### GOAL OF THE EXERCISE
Print the listing below exactly. Leave nothing out.
===============
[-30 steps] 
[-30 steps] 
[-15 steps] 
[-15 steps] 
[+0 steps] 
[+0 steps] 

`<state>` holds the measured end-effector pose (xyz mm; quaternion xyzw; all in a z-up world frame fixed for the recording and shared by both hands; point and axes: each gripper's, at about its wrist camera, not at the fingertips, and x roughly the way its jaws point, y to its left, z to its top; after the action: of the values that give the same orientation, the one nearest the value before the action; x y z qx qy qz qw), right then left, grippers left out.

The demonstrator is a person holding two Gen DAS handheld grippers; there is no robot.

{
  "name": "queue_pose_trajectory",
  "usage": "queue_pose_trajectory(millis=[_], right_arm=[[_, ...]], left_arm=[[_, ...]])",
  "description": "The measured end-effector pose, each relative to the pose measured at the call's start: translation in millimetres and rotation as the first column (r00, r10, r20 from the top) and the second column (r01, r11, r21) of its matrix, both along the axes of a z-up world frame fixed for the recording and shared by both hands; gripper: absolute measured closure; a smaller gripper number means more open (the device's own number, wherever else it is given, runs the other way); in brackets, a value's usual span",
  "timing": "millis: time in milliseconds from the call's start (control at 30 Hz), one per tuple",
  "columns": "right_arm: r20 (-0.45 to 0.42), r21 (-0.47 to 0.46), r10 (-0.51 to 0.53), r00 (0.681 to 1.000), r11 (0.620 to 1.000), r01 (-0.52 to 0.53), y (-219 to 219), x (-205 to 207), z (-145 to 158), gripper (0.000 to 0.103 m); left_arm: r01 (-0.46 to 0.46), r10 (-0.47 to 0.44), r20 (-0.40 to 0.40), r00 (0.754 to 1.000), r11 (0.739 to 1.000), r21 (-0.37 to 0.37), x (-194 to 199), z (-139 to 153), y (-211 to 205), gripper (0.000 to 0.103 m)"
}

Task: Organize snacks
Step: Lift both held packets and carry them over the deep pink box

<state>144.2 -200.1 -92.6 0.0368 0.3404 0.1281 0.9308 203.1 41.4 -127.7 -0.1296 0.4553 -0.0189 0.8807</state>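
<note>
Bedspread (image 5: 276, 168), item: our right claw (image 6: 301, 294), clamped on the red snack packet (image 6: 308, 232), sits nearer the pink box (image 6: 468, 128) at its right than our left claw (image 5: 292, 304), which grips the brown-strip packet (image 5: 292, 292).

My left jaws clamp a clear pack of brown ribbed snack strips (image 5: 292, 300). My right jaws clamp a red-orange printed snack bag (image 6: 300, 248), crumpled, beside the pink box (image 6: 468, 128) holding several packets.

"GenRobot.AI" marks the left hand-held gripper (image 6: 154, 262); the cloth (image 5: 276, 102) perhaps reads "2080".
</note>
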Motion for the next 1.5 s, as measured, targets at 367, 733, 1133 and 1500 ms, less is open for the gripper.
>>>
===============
### EXERCISE OUTPUT
[-30 steps] 
[-30 steps] 
[-15 steps] 
[-15 steps] 
[+0 steps] 
[+0 steps] 

`<state>` holds the measured end-effector pose (xyz mm; quaternion xyzw; all in a z-up world frame fixed for the recording and shared by both hands; point and axes: each gripper's, at about its wrist camera, not at the fingertips, and x roughly the way its jaws point, y to its left, z to its top; after the action: of the values that give the same orientation, the one nearest the value before the action; x y z qx qy qz qw), right then left, grippers left out.

The demonstrator is a person holding two Gen DAS handheld grippers; there is no robot.

{
  "name": "queue_pose_trajectory",
  "usage": "queue_pose_trajectory(millis=[_], right_arm=[[_, ...]], left_arm=[[_, ...]])",
  "description": "The measured end-effector pose, each relative to the pose measured at the call's start: translation in millimetres and rotation as the first column (r00, r10, r20 from the top) and the second column (r01, r11, r21) of its matrix, both along the axes of a z-up world frame fixed for the recording and shared by both hands; gripper: absolute measured closure; a smaller gripper number means more open (the device's own number, wherever else it is given, runs the other way); in brackets, a value's usual span",
  "timing": "millis: time in milliseconds from the call's start (control at 30 Hz), one per tuple",
  "columns": "right_arm: r20 (-0.45 to 0.42), r21 (-0.47 to 0.46), r10 (-0.51 to 0.53), r00 (0.681 to 1.000), r11 (0.620 to 1.000), r01 (-0.52 to 0.53), y (-219 to 219), x (-205 to 207), z (-145 to 158), gripper (0.000 to 0.103 m); left_arm: r01 (-0.46 to 0.46), r10 (-0.47 to 0.44), r20 (-0.40 to 0.40), r00 (0.754 to 1.000), r11 (0.739 to 1.000), r21 (-0.37 to 0.37), x (-194 to 199), z (-139 to 153), y (-211 to 205), gripper (0.000 to 0.103 m)"
}

Task: Organize snacks
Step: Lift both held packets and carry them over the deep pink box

<state>144.2 -200.1 -92.6 0.0368 0.3404 0.1281 0.9308 203.1 41.4 -127.7 -0.1296 0.4553 -0.0189 0.8807</state>
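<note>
Bedspread (image 5: 276, 168), item: our right claw (image 6: 301, 294), clamped on the red snack packet (image 6: 308, 232), sits nearer the pink box (image 6: 468, 128) at its right than our left claw (image 5: 292, 304), which grips the brown-strip packet (image 5: 292, 292).

My left jaws clamp a clear pack of brown ribbed snack strips (image 5: 292, 300). My right jaws clamp a red-orange printed snack bag (image 6: 300, 248), crumpled, beside the pink box (image 6: 468, 128) holding several packets.

"GenRobot.AI" marks the left hand-held gripper (image 6: 154, 262); the cloth (image 5: 276, 102) perhaps reads "2080".
</note>
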Motion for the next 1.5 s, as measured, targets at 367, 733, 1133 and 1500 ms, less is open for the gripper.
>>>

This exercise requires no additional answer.